### ABOUT THIS EXERCISE:
Print the listing below from its opening line through the line holding "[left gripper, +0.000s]", both ends included.

*** Opening of RECORDS SUPPLIED ***

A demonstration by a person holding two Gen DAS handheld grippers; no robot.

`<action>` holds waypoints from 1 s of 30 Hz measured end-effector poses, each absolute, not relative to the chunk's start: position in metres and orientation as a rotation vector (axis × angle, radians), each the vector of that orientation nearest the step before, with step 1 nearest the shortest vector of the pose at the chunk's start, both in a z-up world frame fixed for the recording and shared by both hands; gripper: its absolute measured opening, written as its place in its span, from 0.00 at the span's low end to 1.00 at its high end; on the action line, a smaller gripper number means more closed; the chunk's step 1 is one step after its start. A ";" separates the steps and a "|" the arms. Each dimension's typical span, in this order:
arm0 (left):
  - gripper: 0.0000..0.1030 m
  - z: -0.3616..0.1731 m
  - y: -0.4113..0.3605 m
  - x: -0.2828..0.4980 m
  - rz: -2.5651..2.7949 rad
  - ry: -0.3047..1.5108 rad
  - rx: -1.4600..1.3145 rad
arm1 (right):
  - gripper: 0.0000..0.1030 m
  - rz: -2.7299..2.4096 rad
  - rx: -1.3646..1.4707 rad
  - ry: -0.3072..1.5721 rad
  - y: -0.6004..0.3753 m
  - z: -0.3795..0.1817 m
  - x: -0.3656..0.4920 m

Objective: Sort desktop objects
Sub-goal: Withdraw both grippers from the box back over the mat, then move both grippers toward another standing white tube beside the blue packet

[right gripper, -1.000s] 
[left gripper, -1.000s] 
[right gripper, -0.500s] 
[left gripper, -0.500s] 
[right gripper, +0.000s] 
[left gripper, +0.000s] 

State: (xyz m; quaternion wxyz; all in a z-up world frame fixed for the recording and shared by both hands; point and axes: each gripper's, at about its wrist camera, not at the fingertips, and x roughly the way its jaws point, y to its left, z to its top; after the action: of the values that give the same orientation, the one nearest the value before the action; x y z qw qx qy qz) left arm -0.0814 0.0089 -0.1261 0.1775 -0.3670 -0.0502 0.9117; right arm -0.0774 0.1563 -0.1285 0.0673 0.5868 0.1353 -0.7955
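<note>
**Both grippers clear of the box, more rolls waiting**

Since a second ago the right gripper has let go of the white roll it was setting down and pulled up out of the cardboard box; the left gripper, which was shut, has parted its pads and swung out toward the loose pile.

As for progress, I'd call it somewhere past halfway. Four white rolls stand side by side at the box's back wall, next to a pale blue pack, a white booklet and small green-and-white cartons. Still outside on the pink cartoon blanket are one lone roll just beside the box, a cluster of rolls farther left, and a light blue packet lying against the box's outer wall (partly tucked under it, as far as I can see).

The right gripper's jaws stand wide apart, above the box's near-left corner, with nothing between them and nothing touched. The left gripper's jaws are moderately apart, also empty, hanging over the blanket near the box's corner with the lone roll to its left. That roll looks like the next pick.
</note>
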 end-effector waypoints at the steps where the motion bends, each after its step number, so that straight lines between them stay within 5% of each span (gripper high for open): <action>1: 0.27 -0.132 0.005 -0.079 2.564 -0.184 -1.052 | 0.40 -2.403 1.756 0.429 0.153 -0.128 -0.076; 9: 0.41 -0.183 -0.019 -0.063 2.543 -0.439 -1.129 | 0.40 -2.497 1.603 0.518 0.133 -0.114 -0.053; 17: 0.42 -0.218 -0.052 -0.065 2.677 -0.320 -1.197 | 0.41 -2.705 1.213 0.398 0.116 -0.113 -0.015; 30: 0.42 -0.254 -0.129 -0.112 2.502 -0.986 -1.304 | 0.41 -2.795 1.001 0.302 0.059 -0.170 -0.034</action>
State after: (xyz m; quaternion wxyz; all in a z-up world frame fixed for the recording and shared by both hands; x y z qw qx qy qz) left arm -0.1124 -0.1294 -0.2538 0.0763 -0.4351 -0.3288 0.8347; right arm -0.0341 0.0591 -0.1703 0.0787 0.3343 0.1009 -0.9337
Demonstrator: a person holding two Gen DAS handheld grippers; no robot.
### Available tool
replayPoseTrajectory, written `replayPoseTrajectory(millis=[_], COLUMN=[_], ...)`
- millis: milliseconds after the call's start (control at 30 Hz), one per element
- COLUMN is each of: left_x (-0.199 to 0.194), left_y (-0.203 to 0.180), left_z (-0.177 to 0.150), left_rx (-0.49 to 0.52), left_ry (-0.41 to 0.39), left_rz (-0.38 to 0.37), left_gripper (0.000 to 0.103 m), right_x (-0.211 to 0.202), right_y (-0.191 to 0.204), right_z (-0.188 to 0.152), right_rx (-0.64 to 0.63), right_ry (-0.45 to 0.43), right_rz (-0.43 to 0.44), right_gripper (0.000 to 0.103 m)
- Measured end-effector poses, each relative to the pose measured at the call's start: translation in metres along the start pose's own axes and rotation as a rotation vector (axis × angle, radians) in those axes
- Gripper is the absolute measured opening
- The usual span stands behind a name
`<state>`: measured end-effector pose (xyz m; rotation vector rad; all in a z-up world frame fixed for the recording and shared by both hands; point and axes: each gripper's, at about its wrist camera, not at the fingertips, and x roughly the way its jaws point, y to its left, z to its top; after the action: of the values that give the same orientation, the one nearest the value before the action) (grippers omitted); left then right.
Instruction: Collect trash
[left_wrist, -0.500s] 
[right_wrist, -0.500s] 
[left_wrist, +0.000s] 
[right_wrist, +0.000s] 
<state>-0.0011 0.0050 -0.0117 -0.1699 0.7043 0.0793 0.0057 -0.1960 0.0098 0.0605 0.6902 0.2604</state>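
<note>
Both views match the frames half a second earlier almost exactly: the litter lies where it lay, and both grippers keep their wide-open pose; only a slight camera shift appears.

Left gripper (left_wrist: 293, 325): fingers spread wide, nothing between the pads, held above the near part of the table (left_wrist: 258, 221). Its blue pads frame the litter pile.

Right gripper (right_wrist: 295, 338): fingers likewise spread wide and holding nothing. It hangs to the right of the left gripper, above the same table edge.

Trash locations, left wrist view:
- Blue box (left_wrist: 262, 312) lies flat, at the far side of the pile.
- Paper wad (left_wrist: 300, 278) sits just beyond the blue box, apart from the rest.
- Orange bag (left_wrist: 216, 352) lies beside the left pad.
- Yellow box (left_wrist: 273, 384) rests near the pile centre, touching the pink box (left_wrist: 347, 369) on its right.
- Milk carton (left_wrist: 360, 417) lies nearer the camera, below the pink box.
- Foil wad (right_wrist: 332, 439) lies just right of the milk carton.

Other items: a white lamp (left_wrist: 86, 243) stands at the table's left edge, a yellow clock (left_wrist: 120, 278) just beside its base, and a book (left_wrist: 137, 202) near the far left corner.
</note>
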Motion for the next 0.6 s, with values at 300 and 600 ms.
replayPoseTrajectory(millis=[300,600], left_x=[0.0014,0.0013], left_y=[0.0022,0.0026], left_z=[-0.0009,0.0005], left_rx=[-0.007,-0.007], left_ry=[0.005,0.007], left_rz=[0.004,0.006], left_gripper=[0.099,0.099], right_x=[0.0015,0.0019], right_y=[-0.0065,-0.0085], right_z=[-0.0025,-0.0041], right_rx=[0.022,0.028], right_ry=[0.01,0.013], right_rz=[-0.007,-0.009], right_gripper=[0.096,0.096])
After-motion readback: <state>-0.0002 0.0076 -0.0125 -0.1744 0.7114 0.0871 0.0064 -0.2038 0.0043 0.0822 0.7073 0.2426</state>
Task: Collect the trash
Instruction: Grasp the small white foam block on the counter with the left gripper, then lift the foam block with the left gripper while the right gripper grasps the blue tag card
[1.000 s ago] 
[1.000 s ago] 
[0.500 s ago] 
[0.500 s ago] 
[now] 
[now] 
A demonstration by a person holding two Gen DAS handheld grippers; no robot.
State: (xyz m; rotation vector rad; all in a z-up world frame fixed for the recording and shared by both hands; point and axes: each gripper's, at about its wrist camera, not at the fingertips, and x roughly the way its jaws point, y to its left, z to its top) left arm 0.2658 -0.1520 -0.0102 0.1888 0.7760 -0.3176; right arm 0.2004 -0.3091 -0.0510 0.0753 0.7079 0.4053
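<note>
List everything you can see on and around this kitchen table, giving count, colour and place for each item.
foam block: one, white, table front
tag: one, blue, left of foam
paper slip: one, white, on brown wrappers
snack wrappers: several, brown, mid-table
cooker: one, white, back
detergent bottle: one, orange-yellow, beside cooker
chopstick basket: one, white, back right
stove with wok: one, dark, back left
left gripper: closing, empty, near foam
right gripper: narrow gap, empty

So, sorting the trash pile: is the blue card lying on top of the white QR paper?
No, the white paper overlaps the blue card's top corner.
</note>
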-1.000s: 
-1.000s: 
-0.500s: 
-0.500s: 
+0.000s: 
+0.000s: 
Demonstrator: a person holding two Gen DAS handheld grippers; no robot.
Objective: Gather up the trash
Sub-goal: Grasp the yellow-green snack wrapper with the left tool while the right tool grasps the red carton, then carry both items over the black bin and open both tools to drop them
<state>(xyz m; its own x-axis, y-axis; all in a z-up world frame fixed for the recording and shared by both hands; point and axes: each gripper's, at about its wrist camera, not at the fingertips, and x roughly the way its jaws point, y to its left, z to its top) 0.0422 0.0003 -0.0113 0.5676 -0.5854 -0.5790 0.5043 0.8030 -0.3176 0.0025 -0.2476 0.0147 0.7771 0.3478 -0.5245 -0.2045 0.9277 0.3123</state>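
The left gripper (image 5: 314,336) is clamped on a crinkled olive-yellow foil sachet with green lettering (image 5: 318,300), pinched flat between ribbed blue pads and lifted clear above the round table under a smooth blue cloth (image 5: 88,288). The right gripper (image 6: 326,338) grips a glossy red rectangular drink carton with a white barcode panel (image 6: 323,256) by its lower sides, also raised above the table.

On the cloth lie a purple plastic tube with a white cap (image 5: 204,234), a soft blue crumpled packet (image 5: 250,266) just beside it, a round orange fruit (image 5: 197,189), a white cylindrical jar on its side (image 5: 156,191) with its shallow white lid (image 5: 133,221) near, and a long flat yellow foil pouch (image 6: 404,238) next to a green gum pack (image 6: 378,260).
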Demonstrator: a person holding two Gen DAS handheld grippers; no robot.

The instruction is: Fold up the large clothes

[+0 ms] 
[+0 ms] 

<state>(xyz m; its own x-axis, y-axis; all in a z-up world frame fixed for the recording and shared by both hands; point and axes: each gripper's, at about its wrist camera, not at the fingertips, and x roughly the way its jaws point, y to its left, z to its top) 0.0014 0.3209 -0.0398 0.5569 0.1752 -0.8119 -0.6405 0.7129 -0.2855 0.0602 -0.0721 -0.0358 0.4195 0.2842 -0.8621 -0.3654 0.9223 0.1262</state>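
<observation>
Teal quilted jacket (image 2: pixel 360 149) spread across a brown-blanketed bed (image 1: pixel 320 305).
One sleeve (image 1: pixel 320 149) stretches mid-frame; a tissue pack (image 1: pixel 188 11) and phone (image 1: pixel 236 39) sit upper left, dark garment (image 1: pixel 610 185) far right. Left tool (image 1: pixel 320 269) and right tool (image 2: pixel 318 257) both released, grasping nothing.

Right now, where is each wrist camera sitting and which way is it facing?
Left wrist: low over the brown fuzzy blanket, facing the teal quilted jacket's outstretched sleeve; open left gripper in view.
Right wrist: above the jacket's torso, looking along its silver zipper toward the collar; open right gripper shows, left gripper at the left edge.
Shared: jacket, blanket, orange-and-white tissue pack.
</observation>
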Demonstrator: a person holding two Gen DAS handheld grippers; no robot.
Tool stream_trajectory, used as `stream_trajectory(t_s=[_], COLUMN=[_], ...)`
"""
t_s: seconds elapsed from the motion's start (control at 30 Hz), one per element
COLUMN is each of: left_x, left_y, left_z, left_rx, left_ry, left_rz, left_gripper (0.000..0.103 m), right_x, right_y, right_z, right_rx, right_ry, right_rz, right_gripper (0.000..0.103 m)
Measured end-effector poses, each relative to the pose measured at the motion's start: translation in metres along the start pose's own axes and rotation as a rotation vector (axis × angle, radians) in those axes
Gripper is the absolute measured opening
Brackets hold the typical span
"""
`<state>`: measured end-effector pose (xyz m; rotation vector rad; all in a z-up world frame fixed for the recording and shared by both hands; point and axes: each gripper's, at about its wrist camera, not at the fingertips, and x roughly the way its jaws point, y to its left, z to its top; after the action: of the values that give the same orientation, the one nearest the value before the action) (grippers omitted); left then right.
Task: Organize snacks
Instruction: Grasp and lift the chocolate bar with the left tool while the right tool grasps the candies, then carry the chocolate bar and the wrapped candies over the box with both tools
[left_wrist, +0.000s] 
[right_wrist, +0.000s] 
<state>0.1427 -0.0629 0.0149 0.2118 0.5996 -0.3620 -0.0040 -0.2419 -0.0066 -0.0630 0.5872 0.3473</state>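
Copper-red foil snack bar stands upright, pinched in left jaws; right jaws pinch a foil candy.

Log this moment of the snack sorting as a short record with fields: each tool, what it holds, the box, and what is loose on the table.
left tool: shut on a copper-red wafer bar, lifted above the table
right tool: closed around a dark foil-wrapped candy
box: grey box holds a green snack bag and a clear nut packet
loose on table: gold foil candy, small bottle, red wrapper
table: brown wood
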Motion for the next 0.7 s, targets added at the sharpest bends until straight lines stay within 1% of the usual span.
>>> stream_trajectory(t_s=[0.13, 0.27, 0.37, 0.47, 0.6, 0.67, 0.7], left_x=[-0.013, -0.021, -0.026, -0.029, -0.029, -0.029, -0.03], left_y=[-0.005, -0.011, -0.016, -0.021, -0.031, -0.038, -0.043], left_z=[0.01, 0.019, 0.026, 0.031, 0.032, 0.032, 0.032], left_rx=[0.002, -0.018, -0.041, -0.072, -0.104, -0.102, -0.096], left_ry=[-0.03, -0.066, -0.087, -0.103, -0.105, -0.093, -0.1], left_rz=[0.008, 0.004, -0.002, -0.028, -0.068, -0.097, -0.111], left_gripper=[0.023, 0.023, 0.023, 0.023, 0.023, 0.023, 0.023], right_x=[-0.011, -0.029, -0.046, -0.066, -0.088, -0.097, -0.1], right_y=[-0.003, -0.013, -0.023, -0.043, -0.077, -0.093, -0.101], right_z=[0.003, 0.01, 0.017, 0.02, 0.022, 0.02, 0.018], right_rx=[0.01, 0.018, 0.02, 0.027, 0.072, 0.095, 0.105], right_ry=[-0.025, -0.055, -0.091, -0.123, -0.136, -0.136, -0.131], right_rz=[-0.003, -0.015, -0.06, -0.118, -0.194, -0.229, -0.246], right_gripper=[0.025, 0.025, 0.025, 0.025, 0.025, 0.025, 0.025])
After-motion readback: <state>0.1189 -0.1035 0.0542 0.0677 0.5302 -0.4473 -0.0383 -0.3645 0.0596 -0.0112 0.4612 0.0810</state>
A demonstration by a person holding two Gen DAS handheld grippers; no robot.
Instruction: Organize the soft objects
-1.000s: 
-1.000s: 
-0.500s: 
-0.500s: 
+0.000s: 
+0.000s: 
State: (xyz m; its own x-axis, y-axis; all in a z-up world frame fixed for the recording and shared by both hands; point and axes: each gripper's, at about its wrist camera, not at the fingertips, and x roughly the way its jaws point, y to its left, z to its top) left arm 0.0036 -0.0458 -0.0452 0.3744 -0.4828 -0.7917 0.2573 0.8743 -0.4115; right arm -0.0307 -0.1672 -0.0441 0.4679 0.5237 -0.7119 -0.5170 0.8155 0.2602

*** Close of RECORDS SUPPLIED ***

### SOLUTION TO THE EXERCISE:
A demonstration by a person holding two Gen DAS handheld grippers; no robot.

`<action>` holds waypoints from 1 s of 30 Hz measured end-effector poses, each absolute, not relative to the chunk's start: position in metres and orientation as a rotation vector (axis × angle, radians), each the vector of that orientation nearest the step before, with step 1 nearest the shortest vector of the pose at the chunk's start, both in a z-up world frame fixed for the recording and shared by both hands; gripper: its absolute measured opening, written as its place in its span, from 0.00 at the span's low end to 1.00 at its high end; on the action line, a smaller gripper number means more closed; the chunk's step 1 is one step after its start. A ";" separates the steps and a "|" the arms. Each dimension's typical span, in this order:
arm0 (left):
  - gripper: 0.0000..0.1030 m
  - z: -0.3616..0.1731 m
  - y: -0.4113..0.3605 m
  - x: -0.2828..0.4980 m
  - rz: -2.5651..2.7949 rad
  - ry: -0.3047..1.5108 rad
  - rx: -1.4600..1.3145 rad
arm1 (right):
  - gripper: 0.0000..0.1030 m
  - rz: -2.7299..2.4096 rad
  - rx: -1.3646..1.4707 rad
  - ry: -0.3072..1.5721 rad
  - y: -0.6004..0.3753 m
  - z: -0.3795..0.1817 m
  - x: -0.3656..0.4920 m

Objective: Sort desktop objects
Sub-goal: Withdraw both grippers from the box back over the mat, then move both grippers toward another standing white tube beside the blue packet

[right gripper, -1.000s] 
[left gripper, -1.000s] 
[right gripper, -0.500s] 
[left gripper, -0.500s] 
[right gripper, +0.000s] 
[left gripper, +0.000s] 

The exercise was answered in full.